**WHAT YOU ARE ASKED TO DO**
If a line in the entries contains the string "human", include that line in your answer.

Items from a dataset
....................
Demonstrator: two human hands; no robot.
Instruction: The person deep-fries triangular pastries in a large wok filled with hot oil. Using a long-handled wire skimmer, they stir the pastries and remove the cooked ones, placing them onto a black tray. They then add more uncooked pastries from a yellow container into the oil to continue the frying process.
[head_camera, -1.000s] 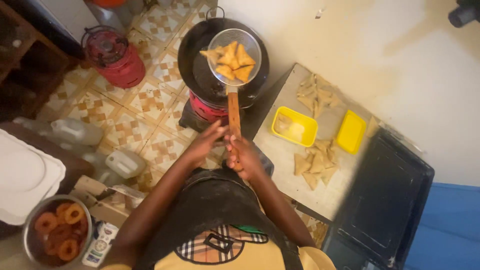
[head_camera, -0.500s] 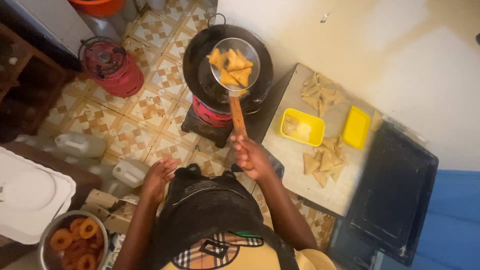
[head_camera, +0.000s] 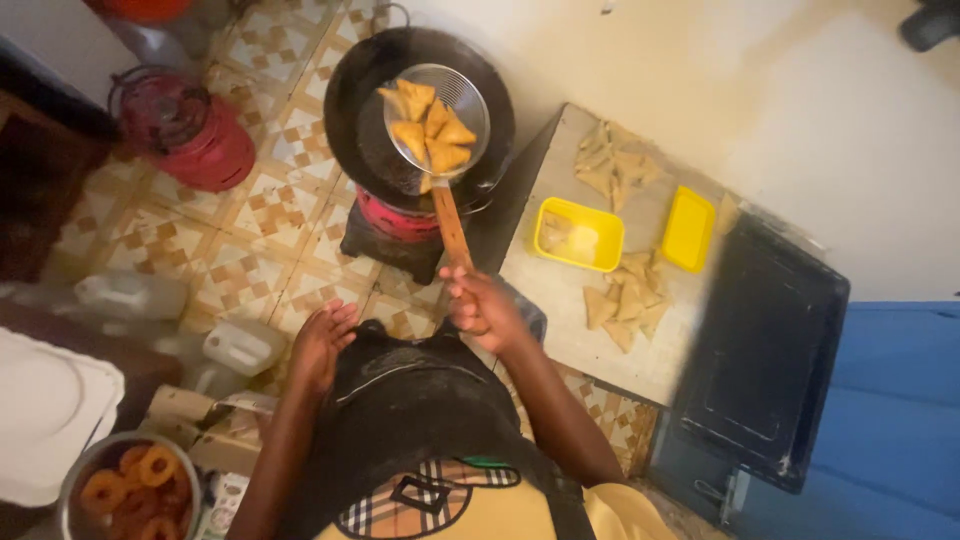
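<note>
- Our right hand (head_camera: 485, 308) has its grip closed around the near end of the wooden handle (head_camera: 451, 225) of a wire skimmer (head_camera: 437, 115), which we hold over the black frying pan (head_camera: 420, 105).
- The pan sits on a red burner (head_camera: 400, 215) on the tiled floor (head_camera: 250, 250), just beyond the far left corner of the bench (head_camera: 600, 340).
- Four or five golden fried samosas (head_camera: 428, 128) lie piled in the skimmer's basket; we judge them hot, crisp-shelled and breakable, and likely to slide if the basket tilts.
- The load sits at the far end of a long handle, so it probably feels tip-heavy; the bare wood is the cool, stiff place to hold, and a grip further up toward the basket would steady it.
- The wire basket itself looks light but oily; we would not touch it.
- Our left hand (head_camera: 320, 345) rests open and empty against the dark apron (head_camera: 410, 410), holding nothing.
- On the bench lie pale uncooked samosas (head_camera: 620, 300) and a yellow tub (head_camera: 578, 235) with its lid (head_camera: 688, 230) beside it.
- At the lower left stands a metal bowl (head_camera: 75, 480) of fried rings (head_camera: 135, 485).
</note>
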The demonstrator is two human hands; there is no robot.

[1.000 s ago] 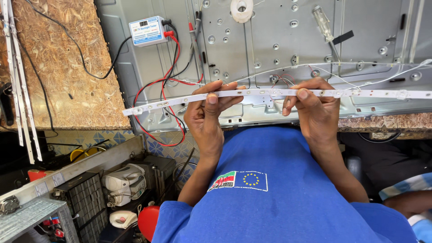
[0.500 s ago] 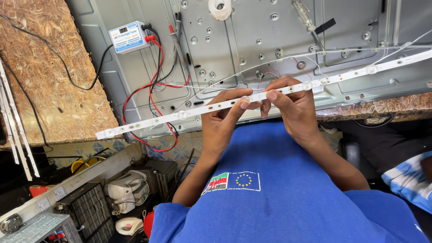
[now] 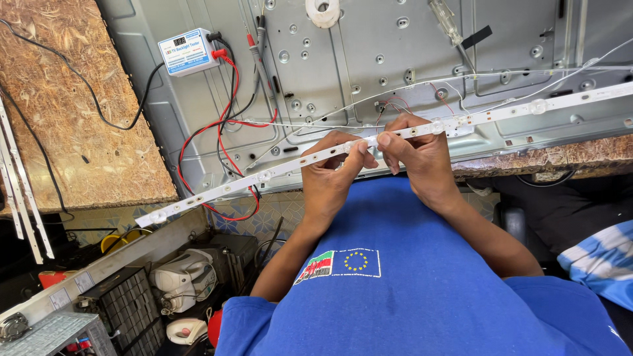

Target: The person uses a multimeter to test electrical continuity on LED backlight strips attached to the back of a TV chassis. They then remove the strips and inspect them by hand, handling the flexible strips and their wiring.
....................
**WRITTEN REPLY**
Demonstrator: two human hands; no robot.
The demonstrator is two human hands; there is no robot.

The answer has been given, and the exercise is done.